It is a shame that this revealing memoir from Gonçalo Amaral, the police chief who ran the Madeleine McCann investigation until he was unceremoniously fired last year, has not been published in English. It's also a fairly safe bet that it won't be. Within minutes of its appearance in Portuguese bookshops, the McCanns' spokesman let it be known their lawyers would be giving it a thorough read, with an eye to the kind of libel action that ended up costing the Express group £500,000 earlier this year. And that was before the Portuguese authorities finally cleared the couple last month of any suspicion.
- Maddie
- : A Verdade da Mentira (The Truth About the Lies)
- by Gonçalo Amaral
- pp214,
- Guerra e Paz
But it's not just lawyers who have been reading it. The book is, the publisher reports, swiftly heading to the top of Portugal's bestseller list (although, given the size of the country's book market, this is likely to earn Amaral more fame than cash). Surely it won't be long before enterprising translators feed the juicier bits to an online conspiracy community that, in the 15 months since the cherubic three-year-old went missing from Praia da Luz, has elevated Madeleine into something close to a new Elvis. Or in the phrase Amaral prefers to use, with no evident trace of irony, in the book's acknowledgements: 'cybernauts and bloggers who have been defending the cause of truth and justice.'
The least surprising, as well as the least convincing, section of the book is its conclusion, which basically echoes the case Amaral had failed to make before he was fired, and Madeleine's parents were cleared: that the little girl died in her family's holiday apartment, 'perhaps as a result of a tragic accident', on the night of 3 May 2007, that there followed a 'fake abduction', and that her parents 'are suspected of involvement in the hiding of the body of their daughter'. This reviewer - as well as any objective person - would surely by now have ruled out any of these possibilities. The book does nothing to change one's view that there is no plausible case against the McCanns. Helpfully for the McCanns' lawyers, particularly now that they and a third former arguido, Robert Murat, have been cleared, these assertions are all printed in bold type on the book's final page.
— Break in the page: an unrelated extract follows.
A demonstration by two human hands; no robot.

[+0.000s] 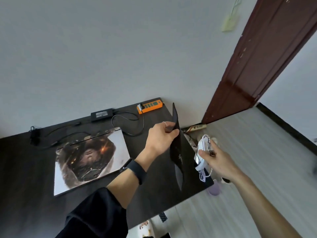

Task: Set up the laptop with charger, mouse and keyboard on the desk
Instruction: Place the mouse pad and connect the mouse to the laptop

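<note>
Left hand (161,136) pinching black mouse pad (177,157) near upper edge, remainder hanging edge-on over desk (154,194); right hand (216,160) gripping white mouse (200,158), just beside pad.

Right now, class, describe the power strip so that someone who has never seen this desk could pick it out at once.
Start at the dark desk and follow its far edge along the grey wall toward the right corner. There lies the power strip, right of the black charger brick, with a plug in its left end. It alone on the desk is bright orange.
</note>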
Much more riveting is Amaral's detailed account of the investigation he led from the night Madeleine went missing until last October when, after he allowed his anger over what he saw as British obstructionism to seep on to the front page of a Portuguese newspaper, he was dumped from the case. Nothing that Amaral says adds up to a solution to the mystery surrounding Madeleine's disappearance and there clearly isn't enough here even to build a coherent court case. Amaral is completely at odds with his own attorney general in his interpretation of events, as Clarence Mitchell, spokesman for the McCanns, has pointed out.
But Amaral's account does provide a glimpse of the sheer scale of the work he, his colleagues and visiting contingents from Britain brought to bear on the investigation: knocking on some 400 doors in and around Praia da Luz, interviewing hundreds of people, sifting through forensic evidence and posting timeline after timeline on the walls of their headquarters in the nearby city of Portimao.
Mistakes, clearly, were made, most glaringly the failure to secure, photograph and scour the McCanns' apartment and the surrounding area as a potential crime scene and avoid the possibility that potentially crucial evidence had been lost or contaminated. Yet even for those of us who happen to believe that Elvis is no more, the book offers a page-turning compendium of unexplained puzzles - as are so frequently found in wide-ranging, complex investigations.
As it happens, I was in the middle of Kate Summerscale's award-winning account of a Victorian murder case, The Suspicions of Mr Whicher, when the review copy of A Verdade da Mentira arrived from Lisbon. Putting Summerscale down in favour of Amaral was a bit like switching from In Cold Blood to, well, Cybernauts Seeking Truth and Justice.
But Amaral does write, if not poetically, then fluently and, at times, grippingly. Moreover, his account contains inescapable echoes of Summerscale's eloquent insights into our abiding fascination with detectives and detection, particularly when a mystery remains unsolved. And doubly so when the mystery invites vicarious intrusion into the suddenly tragic private life of an ordinary, middle-class family.